Ten new outbreaks of ASF have already been recorded in the Russian Federation. The last couple of outbreaks occurred in the Tambov Oblast region and both were reported on private farms.

 

Belgorod Oblast currently accounts for about a fifth of Russia's total pig production - with the main production units of the country's biggest pork producers, including Miratorg and Agro-Belogoriya, located in the region.

 

The spread of ASF in the region could have potentially disastrous consequences for Russia's pig production.

 

The confiscation of pigs from private farms by veterinary services has triggered a wave of protests from farmers.
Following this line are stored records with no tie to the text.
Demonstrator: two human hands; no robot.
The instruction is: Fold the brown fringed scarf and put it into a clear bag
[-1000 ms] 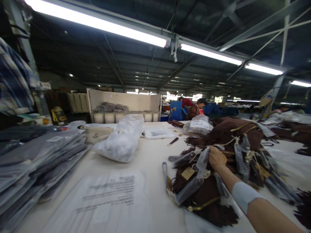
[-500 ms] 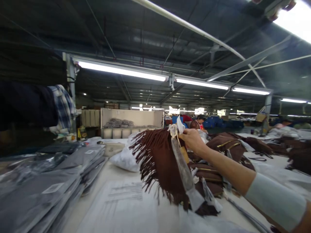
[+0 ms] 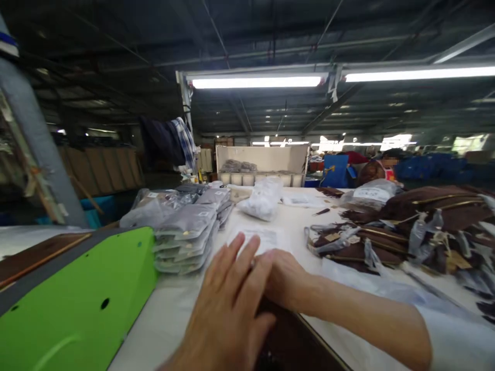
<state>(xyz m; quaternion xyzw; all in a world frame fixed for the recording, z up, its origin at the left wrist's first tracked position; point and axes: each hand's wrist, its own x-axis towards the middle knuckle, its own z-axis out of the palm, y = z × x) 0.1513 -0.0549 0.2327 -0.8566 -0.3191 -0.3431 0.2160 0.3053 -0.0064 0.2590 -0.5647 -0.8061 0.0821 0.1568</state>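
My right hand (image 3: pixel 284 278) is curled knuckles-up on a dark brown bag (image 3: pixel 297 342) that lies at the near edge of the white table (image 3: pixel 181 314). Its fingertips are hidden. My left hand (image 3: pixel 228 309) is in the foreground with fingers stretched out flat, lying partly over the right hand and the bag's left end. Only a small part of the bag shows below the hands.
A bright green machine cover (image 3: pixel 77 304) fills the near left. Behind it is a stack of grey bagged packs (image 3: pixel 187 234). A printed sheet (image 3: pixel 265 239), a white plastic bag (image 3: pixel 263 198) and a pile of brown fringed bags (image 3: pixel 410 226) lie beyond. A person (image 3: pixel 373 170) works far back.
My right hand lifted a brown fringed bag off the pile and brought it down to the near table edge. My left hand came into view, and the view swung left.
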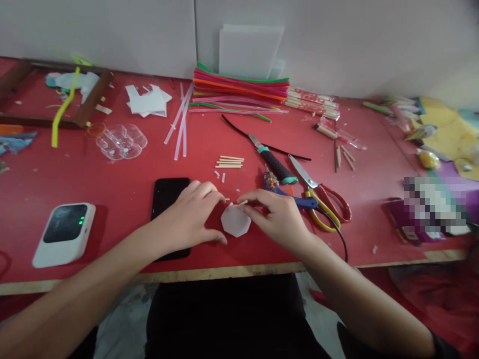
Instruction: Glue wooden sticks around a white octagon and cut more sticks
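Observation:
A small white paper octagon (235,222) lies on the red table between my hands. My right hand (275,214) pinches a short wooden stick (243,202) at the paper's upper edge. On the other side, my left hand (198,212) has its thumb spread well away from its curled fingers. A pale stick end shows by its index fingertip, and whether it touches is unclear. Beyond the hands several cut wooden sticks (229,162) lie in a row, with tiny white scraps (223,177) beside them.
A black phone (168,194) lies under my left wrist. Right of centre are a blue glue gun (305,202), scissors (305,172) and a utility knife (275,162). Coloured pipe cleaners (241,89) lie by the wall. A white device (65,234) sits left.

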Motion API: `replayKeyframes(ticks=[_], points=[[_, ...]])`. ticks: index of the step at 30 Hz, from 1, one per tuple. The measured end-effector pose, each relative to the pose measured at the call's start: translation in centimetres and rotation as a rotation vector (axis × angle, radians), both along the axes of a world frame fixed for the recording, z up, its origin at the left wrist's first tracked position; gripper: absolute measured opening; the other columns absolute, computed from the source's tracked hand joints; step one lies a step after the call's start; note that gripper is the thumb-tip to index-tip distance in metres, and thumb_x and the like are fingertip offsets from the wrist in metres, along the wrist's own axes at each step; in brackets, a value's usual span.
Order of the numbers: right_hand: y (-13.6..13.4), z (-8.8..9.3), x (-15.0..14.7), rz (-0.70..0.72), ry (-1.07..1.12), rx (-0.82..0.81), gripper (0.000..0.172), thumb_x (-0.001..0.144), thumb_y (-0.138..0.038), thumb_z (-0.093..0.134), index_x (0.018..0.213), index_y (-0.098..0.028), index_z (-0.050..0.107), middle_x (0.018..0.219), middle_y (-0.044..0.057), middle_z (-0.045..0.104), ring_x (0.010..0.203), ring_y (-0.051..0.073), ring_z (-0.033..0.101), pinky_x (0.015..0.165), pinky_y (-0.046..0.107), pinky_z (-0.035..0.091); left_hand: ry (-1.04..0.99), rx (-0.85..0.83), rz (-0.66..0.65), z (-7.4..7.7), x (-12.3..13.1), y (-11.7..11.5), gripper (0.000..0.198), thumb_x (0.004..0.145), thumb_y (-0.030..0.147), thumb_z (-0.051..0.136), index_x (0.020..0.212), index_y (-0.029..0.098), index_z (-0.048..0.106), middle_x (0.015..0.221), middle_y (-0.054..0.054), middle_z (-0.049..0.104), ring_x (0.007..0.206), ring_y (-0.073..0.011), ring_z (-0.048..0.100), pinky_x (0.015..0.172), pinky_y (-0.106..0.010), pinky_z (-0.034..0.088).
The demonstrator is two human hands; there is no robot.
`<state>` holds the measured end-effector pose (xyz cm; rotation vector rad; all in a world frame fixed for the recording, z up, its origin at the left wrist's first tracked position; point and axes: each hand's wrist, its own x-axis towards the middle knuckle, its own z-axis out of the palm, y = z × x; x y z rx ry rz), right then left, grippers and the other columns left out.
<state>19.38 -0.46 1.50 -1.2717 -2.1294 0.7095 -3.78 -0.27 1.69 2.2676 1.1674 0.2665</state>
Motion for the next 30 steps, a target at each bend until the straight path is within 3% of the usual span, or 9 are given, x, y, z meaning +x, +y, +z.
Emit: replayKeyframes(ticks=[3,7,13,19,25,30], points=[[0.1,-0.2,-0.1,0.005,-0.009,-0.011,0.013,0.091,-0.017,0.064,0.1,-0.021,0.073,0.096,0.003,0.08,0.082,0.016,0.076,0.074,0.027,0.06,-0.016,0.051,0.052,-0.7,0.7,-0.4,0.074,0.067,0.07,0.08,0.112,0.014,0.062,0.111,-0.012,0.06,0.1,-0.0322,0.052,0.09,-0.048,0.045],[-0.2,-0.5,0.2,-0.003,0.016,0.018,0.024,0.091,-0.013,0.063,0.113,-0.021,0.069,0.101,0.004,0.08,0.09,0.017,0.077,0.08,0.028,0.061,-0.092,0.089,0.116,-1.4,1.0,-0.9,0.071,0.071,0.07,0.077,0.111,0.014,0.06,0.111,-0.014,0.062,0.101,-0.0332,0.053,0.092,-0.051,0.044],[-0.5,-0.4,0.5,-0.025,0.018,0.154,0.022,0.092,-0.019,0.068,0.114,-0.022,0.069,0.098,0.003,0.08,0.087,0.016,0.077,0.078,0.027,0.063,-0.145,0.081,0.187,-1.7,1.2,-1.6,0.054,0.076,0.054,0.081,0.112,0.018,0.061,0.105,-0.012,0.069,0.101,-0.0335,0.061,0.088,-0.049,0.051],[-0.6,-0.8,0.1,-0.071,0.046,0.204,0.017,0.091,-0.022,0.071,0.108,-0.024,0.072,0.093,0.0,0.081,0.081,0.016,0.078,0.078,0.027,0.065,-0.322,0.164,0.29,-1.8,1.7,-2.0,0.025,0.093,0.043,0.068,0.108,0.023,0.071,0.103,-0.007,0.079,0.096,-0.025,0.073,0.088,-0.039,0.057],[-0.9,-1.4,0.0,-0.075,0.088,0.312,0.027,0.09,-0.019,0.073,0.115,-0.024,0.067,0.099,0.002,0.081,0.088,0.016,0.079,0.081,0.026,0.066,-0.381,0.163,0.384,-1.3,1.9,-2.1,0.021,0.093,0.039,0.07,0.108,0.025,0.075,0.101,-0.003,0.082,0.086,-0.0213,0.078,0.081,-0.032,0.061],[-1.2,-1.5,0.6,0.033,0.118,0.44,0.03,0.089,-0.007,0.068,0.115,-0.022,0.067,0.102,0.006,0.08,0.093,0.017,0.077,0.084,0.031,0.066,-0.457,0.313,0.31,-1.0,1.3,-2.6,0.027,0.092,0.018,0.066,0.117,0.026,0.07,0.11,-0.002,0.081,0.093,-0.0202,0.077,0.087,-0.032,0.061]])
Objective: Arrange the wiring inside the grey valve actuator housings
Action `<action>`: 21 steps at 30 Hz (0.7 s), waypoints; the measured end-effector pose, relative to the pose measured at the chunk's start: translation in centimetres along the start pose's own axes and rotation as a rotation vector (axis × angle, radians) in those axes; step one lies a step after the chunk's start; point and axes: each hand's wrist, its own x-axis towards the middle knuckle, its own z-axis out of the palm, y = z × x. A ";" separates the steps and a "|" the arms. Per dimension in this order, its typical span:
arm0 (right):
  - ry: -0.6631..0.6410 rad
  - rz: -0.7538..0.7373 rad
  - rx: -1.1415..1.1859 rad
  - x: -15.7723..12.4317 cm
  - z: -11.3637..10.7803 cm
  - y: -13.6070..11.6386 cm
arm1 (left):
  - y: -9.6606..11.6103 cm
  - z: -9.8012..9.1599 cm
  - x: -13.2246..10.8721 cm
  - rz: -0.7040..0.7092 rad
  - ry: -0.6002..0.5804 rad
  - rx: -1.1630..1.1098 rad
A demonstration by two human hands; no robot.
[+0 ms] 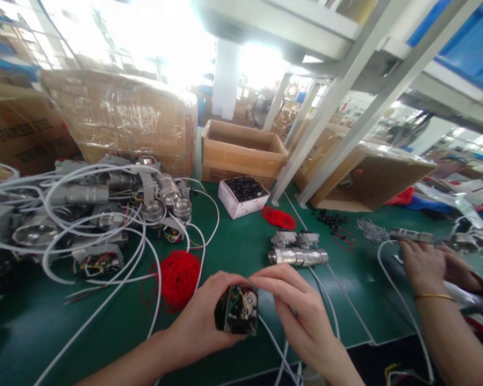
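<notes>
My left hand (203, 308) is wrapped round a small dark actuator housing (222, 313), whose open face shows wires and a round white part. The fingertips of my right hand (300, 311) are drawn together at the housing's upper right corner; whatever they pinch is too small to make out. White cable (271, 338) runs below the housing. Left of it lies a heap of red rings (180, 280). Just beyond my right hand, a steel valve body (298, 257) with grey brackets (284, 237) lies on the green table (233, 241).
Steel valves (116, 182) with tangled white cables crowd the left side. A small box of black parts (243, 195) stands before an open carton (245, 153). Shelf posts (330, 96) rise at right. A co-worker's hands (422, 262) hold a steel valve (411, 236) there.
</notes>
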 end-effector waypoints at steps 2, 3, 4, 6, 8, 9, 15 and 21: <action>0.131 0.172 0.059 -1.0 0.4 0.5 | 0.2 -0.1 0.0 0.001 -0.015 -0.010; 0.175 0.234 0.086 -1.4 0.8 0.7 | 0.2 -0.2 0.0 0.008 -0.020 -0.013; 0.199 0.279 0.113 -1.7 1.3 0.8 | 0.3 -0.3 0.0 0.014 -0.020 -0.017; 0.202 0.326 0.149 -2.0 2.2 0.9 | 0.4 -0.4 0.0 0.030 -0.028 -0.033; 0.178 0.330 0.153 -2.0 2.8 0.7 | 0.3 -0.5 0.0 0.060 -0.038 -0.055; 0.159 0.324 0.146 -2.0 2.9 0.5 | 0.3 -0.5 0.0 0.075 -0.039 -0.062; 0.095 0.270 0.118 -1.6 2.3 -0.4 | -0.1 -0.6 0.0 0.168 -0.034 -0.027; 0.057 0.323 0.119 -1.6 1.8 0.2 | -0.4 -0.5 -0.1 0.228 -0.015 -0.068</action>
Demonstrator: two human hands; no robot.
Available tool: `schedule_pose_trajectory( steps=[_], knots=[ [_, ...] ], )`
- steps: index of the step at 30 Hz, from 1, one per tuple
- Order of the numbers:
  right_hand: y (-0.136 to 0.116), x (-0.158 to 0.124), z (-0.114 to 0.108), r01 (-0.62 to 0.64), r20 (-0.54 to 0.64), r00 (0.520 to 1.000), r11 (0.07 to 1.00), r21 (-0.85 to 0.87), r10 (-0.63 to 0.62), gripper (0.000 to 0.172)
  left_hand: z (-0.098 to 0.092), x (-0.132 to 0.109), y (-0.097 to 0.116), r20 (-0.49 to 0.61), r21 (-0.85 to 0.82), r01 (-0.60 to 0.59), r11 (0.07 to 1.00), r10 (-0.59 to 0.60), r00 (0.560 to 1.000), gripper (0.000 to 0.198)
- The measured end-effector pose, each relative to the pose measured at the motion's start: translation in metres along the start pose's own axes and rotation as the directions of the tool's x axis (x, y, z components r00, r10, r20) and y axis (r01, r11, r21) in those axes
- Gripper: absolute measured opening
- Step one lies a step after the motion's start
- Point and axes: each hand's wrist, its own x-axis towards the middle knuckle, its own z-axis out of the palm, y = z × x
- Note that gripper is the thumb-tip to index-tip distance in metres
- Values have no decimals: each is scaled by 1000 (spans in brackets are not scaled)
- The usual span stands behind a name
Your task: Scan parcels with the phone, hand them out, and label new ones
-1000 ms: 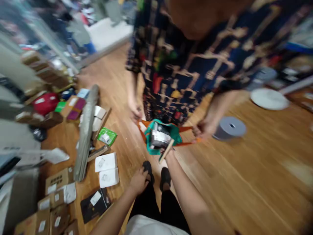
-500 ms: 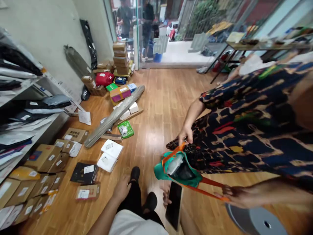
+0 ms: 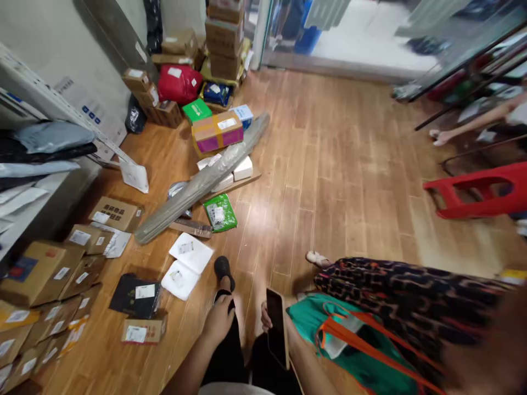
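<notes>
My left hand lies on my left knee with its fingers draped over the dark trouser leg, holding nothing. In my right hand is a smartphone with a dark screen, the fingers wrapped round its left edge. Just right of that forearm hangs another person's teal bag with orange straps; something whitish and something dark show in its opening. That person's dark patterned dress fills the lower right.
On the floor ahead lie a long wrapped roll, a green packet, white packages and a black parcel. Cardboard boxes crowd the left beside a shelf. A red stool stands at right.
My view has tipped further down. The other person has moved lower right with the teal bag, and a red stool has come into sight. My right hand still holds the smartphone.
</notes>
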Motion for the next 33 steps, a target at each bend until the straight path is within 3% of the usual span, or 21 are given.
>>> schedule_pose_trajectory(
  steps=[4,8,12,16,19,21,24,27,30,33],
  knots=[
    [-22,83,-24,37,-142,990,989,142,-17,36,-40,84,8,16,-72,4,997,-3,1000,43],
    [-46,142,-44,-5,-228,972,980,200,51,33,-54,148,-1,33,-153,116,981,-112,993,41],
    [-76,183,-61,-66,-268,955,972,227,127,48,-43,190,-11,58,-252,224,941,-217,975,42],
    [-108,206,-72,-166,-260,933,940,299,248,63,-20,209,-7,81,-316,310,897,-300,950,45],
    [-127,220,-83,-195,-219,936,925,325,275,55,-3,231,-3,119,-340,328,882,-305,945,44],
    [-135,236,-99,-195,-225,935,927,321,275,45,7,257,-6,125,-353,292,889,-265,956,43],
    [-141,273,-137,-171,-275,927,941,291,254,37,18,318,-27,112,-336,243,910,-218,970,43],
    [-143,329,-187,-125,-299,934,962,244,198,41,23,390,-61,73,-283,220,933,-208,975,44],
    [-147,392,-234,-35,-222,973,989,141,66,41,20,459,-98,15,-198,175,964,-175,984,47],
    [-149,452,-274,5,-120,993,992,130,11,42,14,519,-137,9,-80,76,994,-76,997,43]
  ],
)
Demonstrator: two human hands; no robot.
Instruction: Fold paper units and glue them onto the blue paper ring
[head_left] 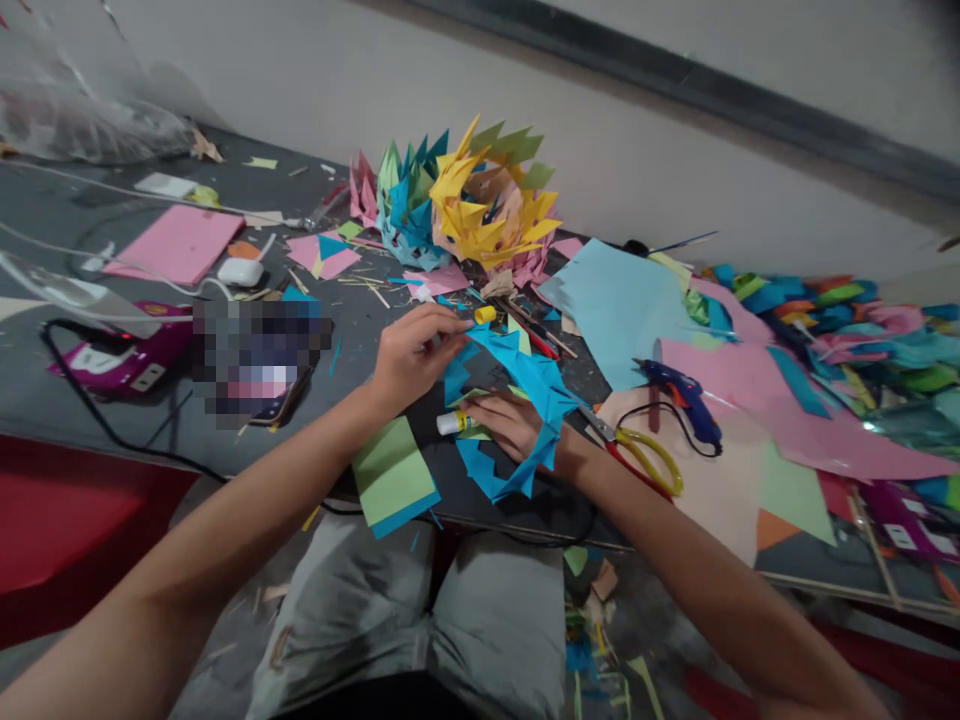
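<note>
A chain of folded blue paper points (536, 372) curves into a ring in front of me. My left hand (421, 352) is closed, pinching one end of this chain near a small yellow cap (485, 314). Through the ring reaches my right hand (508, 422), palm down, with its fingers together on a white and yellow glue stick (452, 423). The fingers partly cover the stick. Green and blue paper sheets (396, 470) lie at the table's front edge, below my left hand.
Spiky paper rings, one yellow (480, 235), stand at the back. To the right lie scissors (649, 460), a blue glue gun (686, 395), coloured sheets and a paper pile (847, 320). A phone (281, 385) and purple power strip (124, 355) with cables are on the left.
</note>
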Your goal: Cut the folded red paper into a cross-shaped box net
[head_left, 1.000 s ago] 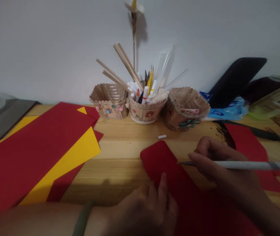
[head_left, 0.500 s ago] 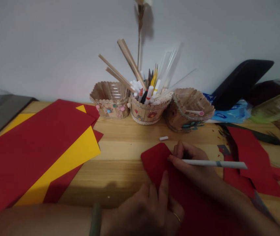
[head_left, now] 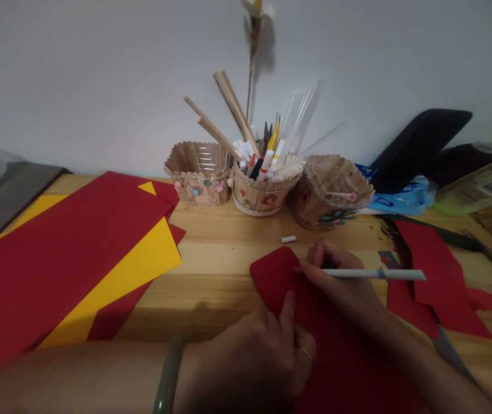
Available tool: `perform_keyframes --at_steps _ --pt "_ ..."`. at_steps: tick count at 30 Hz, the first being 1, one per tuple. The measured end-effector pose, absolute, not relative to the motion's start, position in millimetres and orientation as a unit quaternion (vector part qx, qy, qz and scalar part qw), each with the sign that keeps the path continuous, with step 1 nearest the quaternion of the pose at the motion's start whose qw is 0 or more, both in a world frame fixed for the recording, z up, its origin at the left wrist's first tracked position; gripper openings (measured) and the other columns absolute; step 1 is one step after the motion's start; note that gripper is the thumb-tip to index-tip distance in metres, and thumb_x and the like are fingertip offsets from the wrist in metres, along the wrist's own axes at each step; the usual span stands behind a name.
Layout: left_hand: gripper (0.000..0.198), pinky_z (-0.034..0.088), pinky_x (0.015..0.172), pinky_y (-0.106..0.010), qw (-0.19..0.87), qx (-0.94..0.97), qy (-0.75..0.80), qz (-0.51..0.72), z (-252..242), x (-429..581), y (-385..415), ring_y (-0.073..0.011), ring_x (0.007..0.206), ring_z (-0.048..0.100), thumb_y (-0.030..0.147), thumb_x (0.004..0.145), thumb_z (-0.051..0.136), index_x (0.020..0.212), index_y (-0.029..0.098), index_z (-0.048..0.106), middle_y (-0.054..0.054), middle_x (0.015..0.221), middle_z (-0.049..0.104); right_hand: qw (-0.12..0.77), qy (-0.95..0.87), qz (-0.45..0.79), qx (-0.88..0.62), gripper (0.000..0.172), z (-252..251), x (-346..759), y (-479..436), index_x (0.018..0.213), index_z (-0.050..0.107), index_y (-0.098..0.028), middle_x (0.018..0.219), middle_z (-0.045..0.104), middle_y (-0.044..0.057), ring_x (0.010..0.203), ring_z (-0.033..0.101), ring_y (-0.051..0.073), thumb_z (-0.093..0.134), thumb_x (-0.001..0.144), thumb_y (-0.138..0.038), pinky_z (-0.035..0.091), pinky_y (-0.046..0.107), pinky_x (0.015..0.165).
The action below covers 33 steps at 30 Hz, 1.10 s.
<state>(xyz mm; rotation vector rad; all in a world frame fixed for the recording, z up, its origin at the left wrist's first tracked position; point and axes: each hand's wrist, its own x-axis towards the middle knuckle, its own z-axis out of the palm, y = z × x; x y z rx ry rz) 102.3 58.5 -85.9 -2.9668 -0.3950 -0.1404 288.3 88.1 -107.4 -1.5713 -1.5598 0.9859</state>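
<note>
A sheet of red paper [head_left: 340, 339] lies in front of me, its far end trimmed to a blunt, angled edge. My right hand [head_left: 336, 270] is closed round a white marker [head_left: 373, 274] with a grey band. The marker lies almost level, its tip touching or very close to the paper near the far end. My left hand [head_left: 254, 351] presses on the same sheet, index finger stretched out and the other fingers curled under. What its thumb does is hidden. Beyond the paper lies a small white cap [head_left: 288, 239].
Red [head_left: 77, 241] and yellow sheets [head_left: 151, 253] are stacked at left. Three wooden-stick baskets [head_left: 267, 201] stand along the wall, the middle one holding markers, tweezers and sticks. Red offcuts [head_left: 435, 276], a blue packet [head_left: 410, 195] and a black object [head_left: 422, 149] are at right.
The view has shifted slightly. The marker tip now shows beyond my right fingers, which stay near the paper's far end. My left hand keeps pressing in about the same place.
</note>
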Motion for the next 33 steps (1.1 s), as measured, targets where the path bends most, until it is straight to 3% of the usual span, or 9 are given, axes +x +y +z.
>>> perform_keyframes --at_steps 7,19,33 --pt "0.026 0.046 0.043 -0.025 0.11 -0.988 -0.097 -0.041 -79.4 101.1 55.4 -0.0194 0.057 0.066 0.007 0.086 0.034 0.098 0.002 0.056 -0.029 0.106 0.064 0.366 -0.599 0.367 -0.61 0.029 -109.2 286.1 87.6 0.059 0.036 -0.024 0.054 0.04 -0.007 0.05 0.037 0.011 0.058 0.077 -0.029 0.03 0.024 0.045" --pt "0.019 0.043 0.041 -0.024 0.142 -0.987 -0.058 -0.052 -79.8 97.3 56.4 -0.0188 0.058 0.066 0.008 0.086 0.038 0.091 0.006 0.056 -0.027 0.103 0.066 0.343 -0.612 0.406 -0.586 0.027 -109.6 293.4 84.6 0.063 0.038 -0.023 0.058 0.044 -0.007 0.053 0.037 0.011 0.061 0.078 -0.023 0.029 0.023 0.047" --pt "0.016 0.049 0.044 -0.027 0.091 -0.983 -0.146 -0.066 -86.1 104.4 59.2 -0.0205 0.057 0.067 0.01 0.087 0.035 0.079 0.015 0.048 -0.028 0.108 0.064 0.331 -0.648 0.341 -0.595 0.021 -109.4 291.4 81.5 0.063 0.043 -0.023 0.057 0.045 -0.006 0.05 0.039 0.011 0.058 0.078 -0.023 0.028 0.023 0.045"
The Association of Peasant Farms and Agricultural Cooperatives of Russia (ACCOR) sent an open letter to Russian president Vladimir Putin calling on him to leave private pig farming alone.

 

"A total ban on growing pigs [on private farms] when the majority of rural households have already reduced the population of their livestock and other animals could be a fatal strike to Russian farming," said the letter.

 

Representatives of ACCOR also pointed out that the elimination of pigs on private farms could not solve the problem of ASF spread. "We need, above all, the most stringent measures to eliminate outbreaks of ASF. To do this, we must use the full power of the veterinary services. Also, the state should establish clear requirements for the keeping of pigs and toughen penalties for violating them," it said in a statement.